**Task**
Run through the data and copy out every line that mentions the word "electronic".
######
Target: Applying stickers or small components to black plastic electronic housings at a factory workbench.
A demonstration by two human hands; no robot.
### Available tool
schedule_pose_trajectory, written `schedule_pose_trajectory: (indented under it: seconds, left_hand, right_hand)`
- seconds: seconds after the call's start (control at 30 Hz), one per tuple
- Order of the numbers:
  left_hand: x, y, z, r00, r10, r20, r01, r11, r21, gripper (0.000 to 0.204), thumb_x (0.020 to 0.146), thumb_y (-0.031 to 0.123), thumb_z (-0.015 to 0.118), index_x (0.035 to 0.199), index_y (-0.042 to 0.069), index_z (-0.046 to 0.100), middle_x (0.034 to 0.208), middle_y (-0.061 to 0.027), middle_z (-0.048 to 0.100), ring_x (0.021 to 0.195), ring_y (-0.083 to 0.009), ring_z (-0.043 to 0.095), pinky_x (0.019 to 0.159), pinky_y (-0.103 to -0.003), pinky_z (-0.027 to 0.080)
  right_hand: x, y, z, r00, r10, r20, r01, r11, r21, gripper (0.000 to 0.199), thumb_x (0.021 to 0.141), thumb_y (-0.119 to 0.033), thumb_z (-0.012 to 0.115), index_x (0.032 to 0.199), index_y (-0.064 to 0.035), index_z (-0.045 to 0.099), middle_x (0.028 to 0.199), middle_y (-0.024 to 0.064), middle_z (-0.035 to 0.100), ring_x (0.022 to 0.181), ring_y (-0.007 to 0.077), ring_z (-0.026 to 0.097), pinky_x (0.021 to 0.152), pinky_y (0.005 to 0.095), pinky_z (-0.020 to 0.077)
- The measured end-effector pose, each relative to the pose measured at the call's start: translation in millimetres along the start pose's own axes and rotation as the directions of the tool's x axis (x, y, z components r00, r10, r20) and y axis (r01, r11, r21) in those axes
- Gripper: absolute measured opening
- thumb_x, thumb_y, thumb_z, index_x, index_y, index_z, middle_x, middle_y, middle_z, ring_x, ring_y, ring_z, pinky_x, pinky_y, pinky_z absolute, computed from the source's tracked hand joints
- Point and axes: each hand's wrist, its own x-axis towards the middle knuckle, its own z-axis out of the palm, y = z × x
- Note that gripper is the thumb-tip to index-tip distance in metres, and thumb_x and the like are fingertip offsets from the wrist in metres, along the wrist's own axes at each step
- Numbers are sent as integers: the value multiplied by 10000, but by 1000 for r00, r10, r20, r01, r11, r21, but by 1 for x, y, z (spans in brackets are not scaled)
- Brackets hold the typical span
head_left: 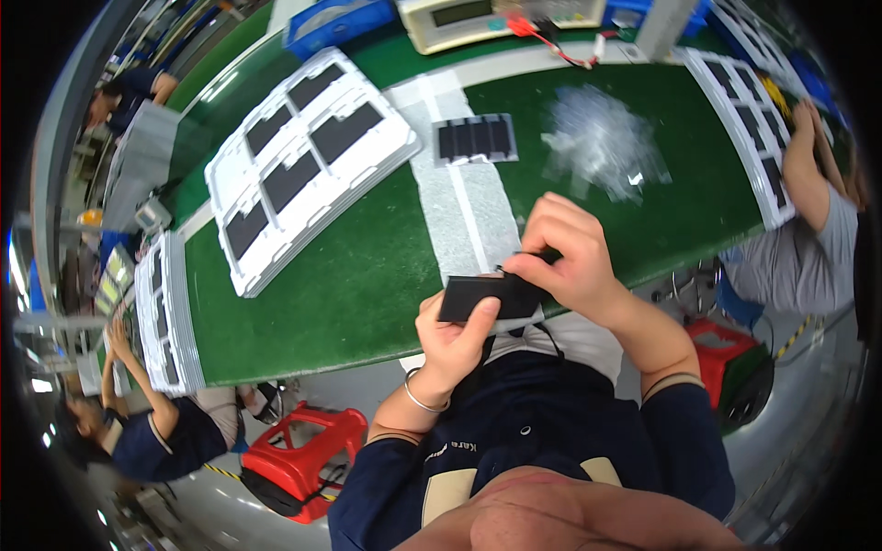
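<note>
Both hands work at the near edge of a green-topped bench [358, 275]. The left hand [450, 340] grips a flat black rectangular panel [487, 296] from below, thumb pressed up against its near face, fingers wrapped behind it. A thin metal bangle [418, 402] sits on that wrist. The right hand [565, 253] is clenched over the panel's right end, fingertips pinched on its upper edge; a small dark item shows between those fingertips, but what it is cannot be told. The panel is held level, just above the bench edge and close to the person's body.

On the bench, far from the hands, a second dark ribbed panel [475, 138] lies flat on a pale grey strip [459, 220] that runs from far to near. To its right lies a loose heap of clear plastic film pieces [602, 147]. To the far left lies a tilted stack of white trays [308, 161], the top one holding dark rectangular panels in its pockets. A further stack of white trays [170, 317] stands at the left end of the bench, and another [744, 119] at the right end.

A beige instrument [459, 20] with red leads sits at the far edge. A red stool [303, 459] stands on the floor, near left. Another person's arm [808, 165] rests on the right trays.
</note>
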Motion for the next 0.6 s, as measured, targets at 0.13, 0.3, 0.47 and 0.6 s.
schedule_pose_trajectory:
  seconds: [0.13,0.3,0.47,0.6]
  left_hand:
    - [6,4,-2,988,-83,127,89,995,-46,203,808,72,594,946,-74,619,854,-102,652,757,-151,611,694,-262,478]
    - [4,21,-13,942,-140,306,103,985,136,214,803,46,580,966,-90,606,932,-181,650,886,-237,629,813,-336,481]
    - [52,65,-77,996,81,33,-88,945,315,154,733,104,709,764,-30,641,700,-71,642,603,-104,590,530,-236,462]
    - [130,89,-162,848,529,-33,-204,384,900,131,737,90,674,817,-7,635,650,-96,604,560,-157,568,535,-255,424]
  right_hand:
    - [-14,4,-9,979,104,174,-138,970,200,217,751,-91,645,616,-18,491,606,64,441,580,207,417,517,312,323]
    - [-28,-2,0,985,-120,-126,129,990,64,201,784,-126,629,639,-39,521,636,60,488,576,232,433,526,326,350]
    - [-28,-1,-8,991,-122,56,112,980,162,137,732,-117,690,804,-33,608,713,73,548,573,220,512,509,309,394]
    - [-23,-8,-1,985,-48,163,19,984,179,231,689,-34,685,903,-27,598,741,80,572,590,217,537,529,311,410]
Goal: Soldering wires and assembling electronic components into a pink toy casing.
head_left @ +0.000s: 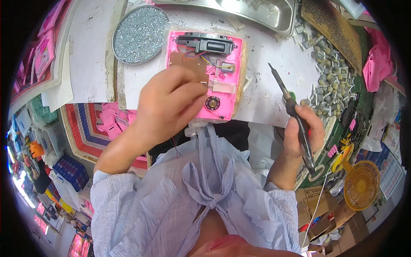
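My left hand (171, 98) is over an open pink plastic casing (201, 112), fingers pinched together above its lower middle. Whatever is between the fingertips is hidden. Inside the casing lie a brown circuit board (182, 61), a black part (207, 43) along the far edge, a small round speaker (212, 103), a translucent white piece (223, 88) and thin coloured wires. Off to the right, my right hand (303, 130) grips a soldering iron (302, 128) by its black handle. The tapered metal tip points up and left, apart from the casing.
Left of the casing stands a round dish of small screws (140, 34). A metal tray (257, 10) sits at the far edge. Several small grey parts (329, 73) are heaped at the right. Below left is a striped container (85, 128) with pink pieces; a yellow fan (361, 185) stands lower right.
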Available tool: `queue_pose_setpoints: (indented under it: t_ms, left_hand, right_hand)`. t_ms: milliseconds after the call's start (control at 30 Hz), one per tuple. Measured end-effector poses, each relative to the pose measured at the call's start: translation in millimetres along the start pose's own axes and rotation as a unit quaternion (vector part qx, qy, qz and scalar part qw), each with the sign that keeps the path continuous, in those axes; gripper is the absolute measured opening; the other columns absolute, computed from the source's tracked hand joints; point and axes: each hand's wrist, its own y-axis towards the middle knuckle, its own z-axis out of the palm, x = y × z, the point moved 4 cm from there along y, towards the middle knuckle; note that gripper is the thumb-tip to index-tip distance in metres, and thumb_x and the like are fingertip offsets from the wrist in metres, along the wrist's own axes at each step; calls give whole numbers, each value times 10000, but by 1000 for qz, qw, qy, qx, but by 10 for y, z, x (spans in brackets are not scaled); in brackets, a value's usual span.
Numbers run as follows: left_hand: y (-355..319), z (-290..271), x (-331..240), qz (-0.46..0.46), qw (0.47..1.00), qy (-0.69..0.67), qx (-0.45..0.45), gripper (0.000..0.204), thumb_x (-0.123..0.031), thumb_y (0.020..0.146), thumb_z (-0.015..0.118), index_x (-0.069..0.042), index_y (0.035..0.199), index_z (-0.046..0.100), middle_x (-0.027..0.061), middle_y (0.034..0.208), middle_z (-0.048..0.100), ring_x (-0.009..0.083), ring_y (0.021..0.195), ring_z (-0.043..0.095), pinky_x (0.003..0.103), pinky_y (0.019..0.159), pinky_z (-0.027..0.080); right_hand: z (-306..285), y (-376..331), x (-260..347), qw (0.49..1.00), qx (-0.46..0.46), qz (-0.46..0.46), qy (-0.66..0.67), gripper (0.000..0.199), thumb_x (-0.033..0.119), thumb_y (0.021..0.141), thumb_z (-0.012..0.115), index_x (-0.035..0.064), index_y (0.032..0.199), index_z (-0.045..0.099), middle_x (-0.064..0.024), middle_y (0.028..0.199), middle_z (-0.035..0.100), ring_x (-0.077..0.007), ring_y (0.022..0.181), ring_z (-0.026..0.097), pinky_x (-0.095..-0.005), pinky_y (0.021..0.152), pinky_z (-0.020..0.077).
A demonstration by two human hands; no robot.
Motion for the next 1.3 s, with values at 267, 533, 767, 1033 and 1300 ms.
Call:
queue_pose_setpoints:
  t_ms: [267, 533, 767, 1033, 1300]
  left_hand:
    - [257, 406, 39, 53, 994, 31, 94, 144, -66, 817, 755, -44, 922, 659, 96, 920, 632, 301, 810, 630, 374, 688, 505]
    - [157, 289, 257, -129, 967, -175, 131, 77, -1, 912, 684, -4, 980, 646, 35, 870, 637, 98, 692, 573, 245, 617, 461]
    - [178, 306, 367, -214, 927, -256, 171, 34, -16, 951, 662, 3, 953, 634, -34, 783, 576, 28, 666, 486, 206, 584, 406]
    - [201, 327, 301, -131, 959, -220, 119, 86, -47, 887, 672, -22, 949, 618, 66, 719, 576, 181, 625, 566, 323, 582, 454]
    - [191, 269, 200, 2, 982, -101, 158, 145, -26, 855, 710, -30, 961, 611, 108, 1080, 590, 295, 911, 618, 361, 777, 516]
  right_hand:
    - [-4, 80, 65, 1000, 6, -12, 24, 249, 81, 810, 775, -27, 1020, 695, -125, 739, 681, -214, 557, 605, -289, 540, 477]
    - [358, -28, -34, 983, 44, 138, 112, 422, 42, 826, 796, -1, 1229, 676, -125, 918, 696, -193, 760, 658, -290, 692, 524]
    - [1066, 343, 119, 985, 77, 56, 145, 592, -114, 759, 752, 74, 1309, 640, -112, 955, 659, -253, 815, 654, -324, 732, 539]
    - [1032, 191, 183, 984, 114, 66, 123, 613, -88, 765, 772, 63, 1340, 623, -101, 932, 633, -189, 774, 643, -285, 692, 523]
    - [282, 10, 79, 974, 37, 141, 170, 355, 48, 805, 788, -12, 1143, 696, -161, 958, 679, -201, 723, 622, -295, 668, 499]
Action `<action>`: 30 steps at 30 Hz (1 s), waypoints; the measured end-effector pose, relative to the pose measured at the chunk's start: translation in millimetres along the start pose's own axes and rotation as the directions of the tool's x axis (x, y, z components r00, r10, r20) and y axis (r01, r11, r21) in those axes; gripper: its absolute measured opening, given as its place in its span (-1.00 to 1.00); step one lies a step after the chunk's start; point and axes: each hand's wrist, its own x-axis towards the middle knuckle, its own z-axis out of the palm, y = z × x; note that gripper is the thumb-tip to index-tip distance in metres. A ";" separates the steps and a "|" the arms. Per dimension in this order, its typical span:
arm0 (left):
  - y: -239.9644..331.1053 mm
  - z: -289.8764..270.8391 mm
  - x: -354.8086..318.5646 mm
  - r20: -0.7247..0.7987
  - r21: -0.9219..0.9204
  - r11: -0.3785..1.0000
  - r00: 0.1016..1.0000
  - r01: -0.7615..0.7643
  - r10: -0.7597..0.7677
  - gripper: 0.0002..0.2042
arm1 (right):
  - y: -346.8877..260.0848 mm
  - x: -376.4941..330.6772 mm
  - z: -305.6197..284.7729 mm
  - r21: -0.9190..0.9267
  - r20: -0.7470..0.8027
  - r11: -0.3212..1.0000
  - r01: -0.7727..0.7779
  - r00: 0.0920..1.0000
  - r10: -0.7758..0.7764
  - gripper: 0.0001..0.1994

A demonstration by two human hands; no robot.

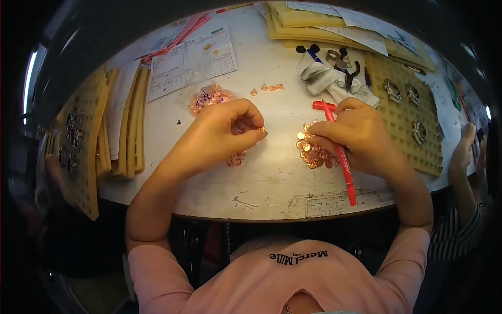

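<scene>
My left hand (222,125) is closed in a pinch, with a tiny copper-coloured metal piece (263,130) at its fingertips. Partly hidden beneath that hand lies a small heap of similar pieces (237,159). A red marker (345,170) slants through my right hand (362,131), whose fingers are closed around it. The fingertips of this hand touch a larger pile of round copper-coloured pieces (315,157); whether they grip one is hidden. Just beyond my left hand sits a clear plastic bag (201,99) filled with more pieces. Several loose pieces (272,88) form a short row farther back.
Yellow foam trays with metal watch cases (419,132) lie at the right; more trays (86,131) stand at the left. A white cloth (327,81) and pliers (351,76) are behind my right hand. Printed sheets (191,63) lie at the back left. Another person's arm (461,157) shows far right.
</scene>
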 end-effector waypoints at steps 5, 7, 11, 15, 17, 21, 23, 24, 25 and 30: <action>-2.0 22.7 4.9 0.234 -0.577 0.794 0.970 0.191 -0.063 -0.78 | -9.8 1.5 14.0 0.157 -0.164 0.986 -0.056 0.983 0.082 -0.89; -2.4 26.3 3.9 0.238 -0.596 0.777 0.969 0.200 -0.067 -0.74 | -11.8 1.6 17.1 0.193 -0.173 0.979 -0.070 0.979 0.104 -0.88; -6.3 27.7 3.9 0.254 -0.648 0.738 0.967 0.188 -0.023 -0.62 | -11.7 0.7 19.3 0.217 -0.141 0.971 -0.103 0.981 0.136 -0.86; -5.0 28.9 2.6 0.246 -0.617 0.770 0.969 0.165 -0.011 -0.61 | -13.8 -0.1 19.0 0.264 -0.093 0.952 -0.157 0.978 0.187 -0.84; -6.3 28.8 2.4 0.256 -0.607 0.779 0.967 0.157 0.004 -0.61 | -12.1 -0.9 22.4 0.257 -0.122 0.957 -0.134 0.978 0.170 -0.82; -5.3 30.0 1.2 0.254 -0.610 0.777 0.967 0.155 0.007 -0.60 | -13.4 -1.8 22.8 0.273 -0.095 0.949 -0.158 0.977 0.190 -0.80; -4.3 30.2 1.2 0.255 -0.615 0.771 0.967 0.164 -0.002 -0.60 | -14.2 -1.0 22.6 0.277 -0.089 0.947 -0.160 0.977 0.192 -0.79; -4.6 30.6 1.1 0.255 -0.622 0.765 0.967 0.164 0.000 -0.60 | -14.4 -0.9 23.0 0.287 -0.091 0.944 -0.163 0.976 0.196 -0.80; -4.7 30.9 0.8 0.255 -0.629 0.760 0.967 0.163 0.003 -0.60 | -14.7 -0.9 22.3 0.290 -0.075 0.942 -0.167 0.978 0.197 -0.79; -4.7 30.8 1.1 0.263 -0.633 0.753 0.965 0.177 -0.005 -0.59 | -15.5 0.3 23.7 0.270 -0.114 0.954 -0.129 0.980 0.164 -0.75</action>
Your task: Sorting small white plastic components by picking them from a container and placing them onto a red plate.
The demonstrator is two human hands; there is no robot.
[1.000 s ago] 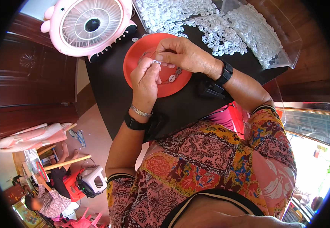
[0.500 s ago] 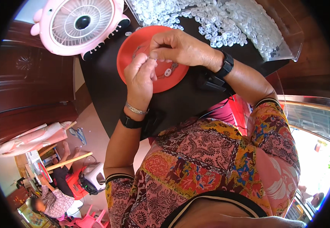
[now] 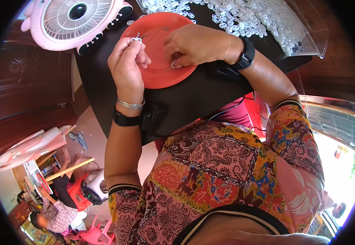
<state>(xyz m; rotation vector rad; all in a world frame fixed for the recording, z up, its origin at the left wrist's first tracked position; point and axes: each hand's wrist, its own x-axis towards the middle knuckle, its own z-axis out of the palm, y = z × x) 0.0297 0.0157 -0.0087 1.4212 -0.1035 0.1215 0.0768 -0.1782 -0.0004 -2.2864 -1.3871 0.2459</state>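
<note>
A shallow red plate (image 3: pixel 165 79) rests on the black tabletop with thin metal pins (image 3: pixel 158 32) in it. Over its left side my left hand (image 3: pixel 127 67) is closed, pinching a small white plastic piece (image 3: pixel 136 39) with a short metal pin standing up from it. My right hand (image 3: pixel 204 44) reaches down into the right part of the plate, its fingers curled. At those fingertips a white two-holed oval piece (image 3: pixel 173 64) shows, partly hidden by the fingers.
Many white oval pieces (image 3: pixel 242 18) are heaped at the far right, some in a clear tray (image 3: pixel 308 51). A pink fan (image 3: pixel 77 24) stands at the far left. Black devices with cables (image 3: pixel 155 116) lie near my wrists. Another person (image 3: pixel 59 216) sits at lower left.
My hands were together over the plate and are now apart. The left moved left, with the white piece and pin at its fingertips; the right came down to the white piece in the plate.
</note>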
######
**Response below**
Target: Applying stickers or small components to black plastic electronic housings at a factory workbench.
Goal: Soldering wires and assembling electronic components into a pink toy casing.

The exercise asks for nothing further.